Given records below:

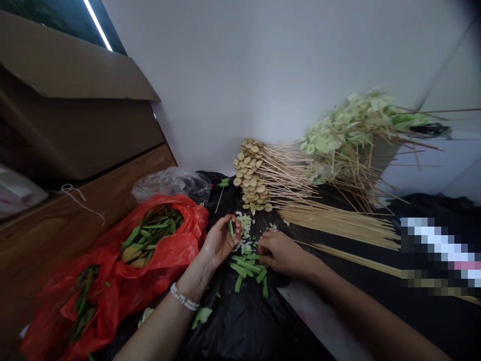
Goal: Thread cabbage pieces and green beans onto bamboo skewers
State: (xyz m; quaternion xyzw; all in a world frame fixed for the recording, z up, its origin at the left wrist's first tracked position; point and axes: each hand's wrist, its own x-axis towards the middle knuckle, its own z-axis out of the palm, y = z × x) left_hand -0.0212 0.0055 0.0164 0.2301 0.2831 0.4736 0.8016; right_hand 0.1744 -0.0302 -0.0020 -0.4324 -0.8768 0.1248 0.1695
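Nearest to us, on the black sheet [233,321], our left hand [221,241], a beaded bracelet [183,297] on its wrist, has its fingers closed on a green strip [231,228], pinching it almost upright. Our right hand [283,254] lies just beside, fingers curled inward over a heap of cut green strips [246,266]; whether they grip anything, we cannot tell. Pale chopped bits [244,233] lie between the hands. To the left, a red bag [191,220] holds more green pieces [150,230]. Toward the sheet's far edge we see skewers threaded with round slices [250,173], then bare skewers [338,223], and beyond them skewers of pale leaves [349,135].
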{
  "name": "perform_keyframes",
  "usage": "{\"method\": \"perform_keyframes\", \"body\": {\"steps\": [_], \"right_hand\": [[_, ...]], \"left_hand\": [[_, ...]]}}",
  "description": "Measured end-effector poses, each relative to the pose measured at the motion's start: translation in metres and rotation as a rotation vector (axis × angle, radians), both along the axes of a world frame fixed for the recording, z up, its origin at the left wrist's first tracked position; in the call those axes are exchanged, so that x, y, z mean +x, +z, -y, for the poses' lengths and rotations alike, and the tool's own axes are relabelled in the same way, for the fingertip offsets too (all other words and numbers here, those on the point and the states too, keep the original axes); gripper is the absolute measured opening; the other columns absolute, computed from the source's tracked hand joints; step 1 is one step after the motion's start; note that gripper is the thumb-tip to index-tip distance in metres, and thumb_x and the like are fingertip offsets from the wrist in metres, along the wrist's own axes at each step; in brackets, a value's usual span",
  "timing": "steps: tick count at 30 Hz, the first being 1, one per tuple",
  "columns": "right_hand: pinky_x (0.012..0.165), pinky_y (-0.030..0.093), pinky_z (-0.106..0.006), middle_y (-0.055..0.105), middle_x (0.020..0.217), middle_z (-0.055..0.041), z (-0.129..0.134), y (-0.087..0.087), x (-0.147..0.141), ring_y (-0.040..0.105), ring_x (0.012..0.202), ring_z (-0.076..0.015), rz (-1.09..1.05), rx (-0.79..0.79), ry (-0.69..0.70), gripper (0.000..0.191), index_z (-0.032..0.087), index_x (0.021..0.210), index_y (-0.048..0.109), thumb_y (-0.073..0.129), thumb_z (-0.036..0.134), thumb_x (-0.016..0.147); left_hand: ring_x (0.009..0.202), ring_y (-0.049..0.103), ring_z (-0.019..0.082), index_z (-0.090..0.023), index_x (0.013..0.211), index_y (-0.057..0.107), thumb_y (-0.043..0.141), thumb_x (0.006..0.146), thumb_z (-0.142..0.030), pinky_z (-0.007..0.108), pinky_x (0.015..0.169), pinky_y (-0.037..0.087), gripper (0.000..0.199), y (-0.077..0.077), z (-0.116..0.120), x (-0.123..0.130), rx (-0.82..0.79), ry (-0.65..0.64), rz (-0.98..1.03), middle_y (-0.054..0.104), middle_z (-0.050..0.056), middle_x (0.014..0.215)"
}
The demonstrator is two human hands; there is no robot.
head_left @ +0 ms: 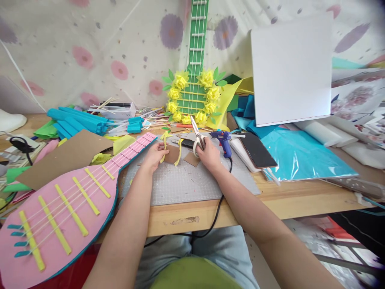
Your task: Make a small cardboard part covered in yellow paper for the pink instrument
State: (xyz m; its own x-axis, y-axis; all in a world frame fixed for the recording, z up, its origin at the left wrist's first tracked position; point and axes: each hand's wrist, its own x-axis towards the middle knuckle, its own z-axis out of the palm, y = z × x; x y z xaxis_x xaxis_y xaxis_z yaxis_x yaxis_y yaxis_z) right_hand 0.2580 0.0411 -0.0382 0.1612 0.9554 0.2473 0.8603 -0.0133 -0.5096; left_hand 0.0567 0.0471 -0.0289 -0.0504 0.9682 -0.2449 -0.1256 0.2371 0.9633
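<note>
My left hand [155,155] pinches a narrow wavy yellow paper strip [164,147] over the grey cutting mat [192,186]. Just right of it, another yellow strip [178,152] stands near a brown cardboard piece [171,155]. My right hand [208,153] is closed around the white handles of the scissors [197,134], whose blades point up and away. A smaller cardboard piece [191,159] lies on the mat between my hands. The blue glue gun [223,141] rests right of my right hand, its black cord running down over the table edge.
A pink paper guitar [66,204] lies at the left, overhanging the table. Behind stands a green guitar [197,88] with yellow flowers. A black phone [258,149], a white board [291,72] and blue wrapped sheets [306,156] are at the right. Blue paper rolls [81,120] lie at back left.
</note>
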Motion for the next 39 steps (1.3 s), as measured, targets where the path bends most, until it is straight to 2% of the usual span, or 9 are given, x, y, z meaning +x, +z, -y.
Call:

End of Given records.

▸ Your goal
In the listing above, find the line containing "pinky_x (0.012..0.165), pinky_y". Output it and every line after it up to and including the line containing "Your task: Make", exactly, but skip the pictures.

▸ Answer for this exercise
  "columns": "right_hand: pinky_x (0.012..0.165), pinky_y (-0.030..0.093), pinky_z (-0.106..0.006), middle_y (-0.055..0.105), middle_x (0.020..0.217), middle_z (-0.055..0.041), z (-0.129..0.134), y (-0.087..0.087), x (-0.147..0.141), ring_y (-0.040..0.105), ring_x (0.012..0.202), ring_z (-0.076..0.015), rz (-1.09..1.05), rx (-0.79..0.79), ry (-0.69..0.70), gripper (0.000..0.191), index_z (-0.032..0.087), index_x (0.021..0.210), index_y (-0.048..0.109), thumb_y (-0.073..0.129), thumb_z (-0.036..0.134), thumb_x (-0.016..0.147); left_hand: ring_x (0.009..0.202), ring_y (-0.049..0.103), ring_z (-0.019..0.082), index_z (-0.090..0.023), index_x (0.013..0.211), index_y (-0.057..0.107), thumb_y (-0.043..0.141), thumb_x (0.006..0.146), thumb_z (-0.142..0.030), pinky_z (-0.007..0.108), pinky_x (0.015..0.169), pinky_y (-0.037..0.087), gripper (0.000..0.199), y (-0.077..0.077), z (-0.116..0.120), x (-0.123..0.130), rx (-0.82..0.79), ry (-0.65..0.64), rz (-0.98..1.03), middle_y (-0.054..0.104), middle_z (-0.050..0.056), middle_x (0.014..0.215)"
}
The demonstrator is two human hands; there is no robot.
head_left @ +0 ms: 
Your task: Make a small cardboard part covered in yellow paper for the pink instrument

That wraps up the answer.